Prenant un soin particulier à l'éducation de ses filles, Henri [-Léonard] Bordier incita ses deux aînées à parfaire leur éducation à Genève, loin des trop nombreuses distractions parisiennes. C'est ainsi que l'aînée, Anne, épousa Ernest Stroehlin. Le père de ce dernier, le médecin Jean-Baptiste Alexandre Stroehlin avait épousé en deuxième noce Laure Amiel, soeur d'Henri-Frédéric Amiel. Laure Stroehlin devint ainsi la "belle-mère" d'Anne et Frédéric Amiel, un "oncle" (voir le Fonds Stroehlin).

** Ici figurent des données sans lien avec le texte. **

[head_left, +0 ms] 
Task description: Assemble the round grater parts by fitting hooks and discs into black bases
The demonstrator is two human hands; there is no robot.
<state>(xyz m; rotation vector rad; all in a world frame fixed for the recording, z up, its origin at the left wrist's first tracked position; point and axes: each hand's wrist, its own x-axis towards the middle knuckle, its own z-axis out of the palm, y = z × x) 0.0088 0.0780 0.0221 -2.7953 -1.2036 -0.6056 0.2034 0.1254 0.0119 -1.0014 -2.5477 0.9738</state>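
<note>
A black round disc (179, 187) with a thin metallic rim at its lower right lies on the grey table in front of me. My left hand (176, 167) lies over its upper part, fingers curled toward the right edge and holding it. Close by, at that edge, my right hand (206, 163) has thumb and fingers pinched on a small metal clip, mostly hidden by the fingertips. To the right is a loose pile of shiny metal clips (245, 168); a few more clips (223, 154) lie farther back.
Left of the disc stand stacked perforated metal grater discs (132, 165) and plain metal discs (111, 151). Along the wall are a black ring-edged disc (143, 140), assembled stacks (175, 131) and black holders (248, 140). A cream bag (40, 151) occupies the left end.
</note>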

Dès 1867, Henri [-Léonard] Bordier échangea une volumineuse correspondance avec le jeune et brillant Genevois Théophile Dufour; admirant son sens précis de l'histoire, il l'invita à Paris et à Châtelaine. Léonie fit ainsi sa connaissance et l'épousa en 1873. Théophile Dufour fut directeur de la Bibliothèque Publique et Universitaire [actuelle Bibliothèque de Genève] de 1885 à 1900 et consacra une grande partie de sa vie à préparer la publication de la correspondance de Jean-Jacques Rousseau. Très attaché à ses enfants, Henri [-Léonard] Bordier adressa plus de 160 lettres à Léonie. A travers cette correspondance, on assiste à la naissance de ses petits-enfants et à l'embellissement de Châtelaine, propriété qui resta toujours au coeur de la famille Bordier. "Que mes filles et mes gendres s'y trouvent bien, que leurs enfants s'y ébattent, y prospèrent, qu'ils l'aiment à leur tour et que tous nos coeurs s'y trouvent en communion, voilà ce qui ne coûtera jamais trop cher".
Léonie Bordier (1851-1939) et son mari Théophile Dufour eurent 4 enfants. L'aînée Hélène, naquit en 1874. Devenue écrivain sous le nom de Noëlle Roger, elle épousa Eugène Pittard en 1900 (voir le Fonds Noëlle Roger).
Henri [-Léonard] Bordier, historien, archiviste et bibliophile. Auteur de plus de deux cent publications, articles et livres dont les plus connus sont la "France protestante" et l'"Histoire de France", Henri [-Léonard] Bordier fut avant tout un historien français, archiviste aux Archives Nationales avant le Second Empire, conservateur des manuscrits de la Bibliothèque Nationale après le Second Empire et simple rentier sous Napoléon III, mais occupant ses loisirs à organiser la Bibliothèque du protestantisme français.
Une très vaste correspondance échangée avec les archivistes et historiens français témoigne de son labeur incessant et du caractère scientifique de ses recherches.
Dans cette quête d'informations précises, il n'hésita pas à acquérir un très grand nombre d'ouvrages souvent rares et précieux qu'il entreposa à Paris et dans le vaste grenier de Châtelaine. Devenu riche, il fit relier la plupart de ses livres en maroquin par Petit, successeur de Simier comme le démontrent les lettres et factures conservées avec soin.